Gracias a esto puedes mirar que en realidad la Tierra es un ser vivo, y que
todos los seres que vivimos en ella, somos parte suya. Ahora entenderás que
somos en verdad una única unidad, y que aunque parezca que estemos separados,
somos uno.
—Desde luego que, después de esto, es
imposible hacer daño a ninguna criatura —dijo Pedro —. Mi gratitud hacia ti por tenerte como hermano es incalculable.
—Escucha Pedro. Sé perfectamente por
qué razón has venido —dijo con voz sabia—. Así que quieres darme un hotel
—rió—. Pedro… oh, Pedro, ¿tú has visto a un hombre más rico que yo?. Hay
personas que pagan millones de euros para observar lo que tú has visto. Espero
que entiendas de una vez por todas que las verdaderas riquezas están en el
interior. Comprendes que nada está por coincidencia, porque todo tiene un
propósito. La verdad es que tienes una deuda conmigo: hace tiempo que escucho
voces de desesperación, ¿sabes de quiénes son?.
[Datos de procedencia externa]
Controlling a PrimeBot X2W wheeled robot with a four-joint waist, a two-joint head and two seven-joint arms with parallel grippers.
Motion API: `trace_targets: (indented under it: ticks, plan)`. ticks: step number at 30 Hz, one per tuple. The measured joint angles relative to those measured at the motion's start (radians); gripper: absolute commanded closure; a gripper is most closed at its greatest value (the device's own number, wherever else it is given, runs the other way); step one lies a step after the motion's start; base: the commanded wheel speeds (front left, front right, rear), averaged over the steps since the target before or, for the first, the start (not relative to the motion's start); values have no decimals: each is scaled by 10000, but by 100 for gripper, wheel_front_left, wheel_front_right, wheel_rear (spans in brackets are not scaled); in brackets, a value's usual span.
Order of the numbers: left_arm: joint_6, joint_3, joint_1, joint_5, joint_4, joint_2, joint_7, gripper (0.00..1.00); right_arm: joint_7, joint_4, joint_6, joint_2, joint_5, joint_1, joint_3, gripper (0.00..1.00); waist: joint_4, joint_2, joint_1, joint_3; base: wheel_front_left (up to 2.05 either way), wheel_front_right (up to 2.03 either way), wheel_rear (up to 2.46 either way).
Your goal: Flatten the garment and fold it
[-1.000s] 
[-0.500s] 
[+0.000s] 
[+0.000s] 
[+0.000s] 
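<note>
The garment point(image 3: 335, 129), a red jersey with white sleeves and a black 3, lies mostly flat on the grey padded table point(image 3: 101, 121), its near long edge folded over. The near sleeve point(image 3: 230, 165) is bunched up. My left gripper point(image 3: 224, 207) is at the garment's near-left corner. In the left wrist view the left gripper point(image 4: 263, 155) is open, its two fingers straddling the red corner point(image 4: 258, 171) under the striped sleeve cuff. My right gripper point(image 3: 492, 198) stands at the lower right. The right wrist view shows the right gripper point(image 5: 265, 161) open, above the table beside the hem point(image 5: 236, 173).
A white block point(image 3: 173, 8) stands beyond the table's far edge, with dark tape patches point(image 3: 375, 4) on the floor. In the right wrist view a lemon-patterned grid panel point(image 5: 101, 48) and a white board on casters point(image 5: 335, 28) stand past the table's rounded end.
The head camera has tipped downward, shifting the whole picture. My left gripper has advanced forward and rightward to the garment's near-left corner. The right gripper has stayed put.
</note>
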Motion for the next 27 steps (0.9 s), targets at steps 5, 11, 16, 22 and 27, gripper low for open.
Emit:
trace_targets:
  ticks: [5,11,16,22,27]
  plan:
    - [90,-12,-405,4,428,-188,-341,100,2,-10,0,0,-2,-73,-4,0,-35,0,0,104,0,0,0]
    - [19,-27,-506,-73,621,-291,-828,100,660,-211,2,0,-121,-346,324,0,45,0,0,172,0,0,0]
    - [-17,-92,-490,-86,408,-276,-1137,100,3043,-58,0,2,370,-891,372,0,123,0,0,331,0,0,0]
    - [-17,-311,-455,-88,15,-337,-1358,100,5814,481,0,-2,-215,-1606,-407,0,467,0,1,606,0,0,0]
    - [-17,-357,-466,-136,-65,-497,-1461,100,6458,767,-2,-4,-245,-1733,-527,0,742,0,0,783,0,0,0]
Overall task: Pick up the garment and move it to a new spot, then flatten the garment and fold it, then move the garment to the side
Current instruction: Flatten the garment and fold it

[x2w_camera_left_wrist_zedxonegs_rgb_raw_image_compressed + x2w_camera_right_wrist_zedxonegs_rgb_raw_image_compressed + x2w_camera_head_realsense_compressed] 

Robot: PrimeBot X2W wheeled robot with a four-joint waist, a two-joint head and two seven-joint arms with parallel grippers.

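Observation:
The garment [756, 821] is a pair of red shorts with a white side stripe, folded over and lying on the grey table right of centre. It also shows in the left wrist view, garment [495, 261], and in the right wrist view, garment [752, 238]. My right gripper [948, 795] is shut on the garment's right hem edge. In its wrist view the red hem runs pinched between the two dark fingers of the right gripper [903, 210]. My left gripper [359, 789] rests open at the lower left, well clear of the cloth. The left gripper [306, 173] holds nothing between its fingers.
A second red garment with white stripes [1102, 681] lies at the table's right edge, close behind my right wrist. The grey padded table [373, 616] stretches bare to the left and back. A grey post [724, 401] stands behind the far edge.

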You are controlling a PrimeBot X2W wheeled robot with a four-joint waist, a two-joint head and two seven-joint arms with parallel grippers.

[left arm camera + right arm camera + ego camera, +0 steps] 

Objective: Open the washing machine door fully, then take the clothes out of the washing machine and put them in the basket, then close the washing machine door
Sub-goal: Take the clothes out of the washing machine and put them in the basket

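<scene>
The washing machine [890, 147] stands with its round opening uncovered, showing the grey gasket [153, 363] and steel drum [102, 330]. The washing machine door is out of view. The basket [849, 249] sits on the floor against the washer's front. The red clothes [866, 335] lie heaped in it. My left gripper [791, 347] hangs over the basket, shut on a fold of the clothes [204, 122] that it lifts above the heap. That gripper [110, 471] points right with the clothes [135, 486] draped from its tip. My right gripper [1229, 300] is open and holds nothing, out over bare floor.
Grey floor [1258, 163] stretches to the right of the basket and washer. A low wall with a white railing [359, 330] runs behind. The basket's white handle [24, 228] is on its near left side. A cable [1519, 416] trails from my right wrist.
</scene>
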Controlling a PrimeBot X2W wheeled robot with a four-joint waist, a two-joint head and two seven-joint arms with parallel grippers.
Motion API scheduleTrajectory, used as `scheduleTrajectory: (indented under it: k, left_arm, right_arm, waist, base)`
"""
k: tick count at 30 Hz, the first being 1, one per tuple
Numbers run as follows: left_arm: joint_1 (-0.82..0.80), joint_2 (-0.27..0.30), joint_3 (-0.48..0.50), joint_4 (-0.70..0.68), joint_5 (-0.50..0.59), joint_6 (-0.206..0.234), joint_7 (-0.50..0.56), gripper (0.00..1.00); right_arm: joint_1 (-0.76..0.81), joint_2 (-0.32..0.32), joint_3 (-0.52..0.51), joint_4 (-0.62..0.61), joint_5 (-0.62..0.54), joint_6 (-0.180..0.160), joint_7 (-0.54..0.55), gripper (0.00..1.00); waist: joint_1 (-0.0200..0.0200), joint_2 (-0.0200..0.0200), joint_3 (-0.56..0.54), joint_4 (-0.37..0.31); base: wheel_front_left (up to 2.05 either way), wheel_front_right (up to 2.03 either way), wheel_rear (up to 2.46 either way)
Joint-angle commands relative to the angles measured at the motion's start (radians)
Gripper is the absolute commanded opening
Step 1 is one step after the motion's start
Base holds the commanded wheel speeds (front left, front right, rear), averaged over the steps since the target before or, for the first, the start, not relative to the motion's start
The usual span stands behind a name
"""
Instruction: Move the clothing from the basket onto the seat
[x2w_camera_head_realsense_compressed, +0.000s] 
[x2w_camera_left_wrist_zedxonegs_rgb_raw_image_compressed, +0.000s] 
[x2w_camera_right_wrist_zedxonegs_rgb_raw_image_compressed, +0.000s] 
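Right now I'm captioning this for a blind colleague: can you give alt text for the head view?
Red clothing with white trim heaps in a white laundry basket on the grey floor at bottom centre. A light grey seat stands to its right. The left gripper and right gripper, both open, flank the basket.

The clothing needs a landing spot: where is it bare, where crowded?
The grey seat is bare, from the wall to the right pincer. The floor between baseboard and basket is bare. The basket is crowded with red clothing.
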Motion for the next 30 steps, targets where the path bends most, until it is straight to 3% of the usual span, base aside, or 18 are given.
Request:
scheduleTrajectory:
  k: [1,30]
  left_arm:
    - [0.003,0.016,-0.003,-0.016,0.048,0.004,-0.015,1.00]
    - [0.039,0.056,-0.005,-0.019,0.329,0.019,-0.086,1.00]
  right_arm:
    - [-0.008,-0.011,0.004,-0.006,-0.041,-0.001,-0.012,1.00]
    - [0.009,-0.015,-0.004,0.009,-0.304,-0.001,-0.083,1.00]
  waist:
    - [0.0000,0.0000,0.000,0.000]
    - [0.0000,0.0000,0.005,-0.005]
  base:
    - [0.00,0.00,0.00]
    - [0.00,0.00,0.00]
—No —repuso Pedro extrañado.
—Son de científicos que están
desesperados. Trabajan día y noche para descubrir una curación contra el
cáncer, pero no tienen fondos. Eso merma sus posibilidades de encontrar la
vacuna. Sé que tienes mucho dinero; quiero que cuando vuelvas a Madrid, crees
una fundación contra el cáncer. Tú la dirigirás con tus conocimientos y con
toda la gente importante que conoces. Se convertirá en la más conocida
asociación que va contra el cáncer del país.
—Dalo por hecho —respondió Pedro
sonriendo.
—Tenemos que volver a nuestros
cuerpos —dijo de improviso Miguel.
Contemplaron por última vez el
hermoso planeta azul; cerraron los ojos y enseguida estaban donde empezaron.
Pedro se levantó de la silla. Puso una expresión de felicidad y fue a abrazar a
su hermano. Le dio las gracias por la asombrosa experiencia que había tenido.
Al final, los dos, pletóricos de alegría y llenos de amor, volvieron a casa.
Pedro durmió como un niño teniendo los más maravillosos sueños que uno no es
capaz de imaginar.
Al día siguiente, antes de emprender
el viaje, abrazó a su hermano y le dio otra vez las gracias:
—Miguel, hace tres días era un
hombre desolado, infeliz. Gracias a ti, hoy soy un hombre nuevo, feliz,
renacido y con metas. Yo también quiero pedirte un favor —Miguel le escuchó con
curiosidad—: quiero que me permitas visitarte a menudo.
—Eso no es un favor —le respondió—,
mi casa es tuya. Pedro, yo te quiero y siempre te he querido. Dios te bendiga y
nos de el placer de estar juntos.
Los dos hermanos se envolvieron en
sus brazos llenos de felicidad. Después, Pedro emprendió el viaje hacia Madrid.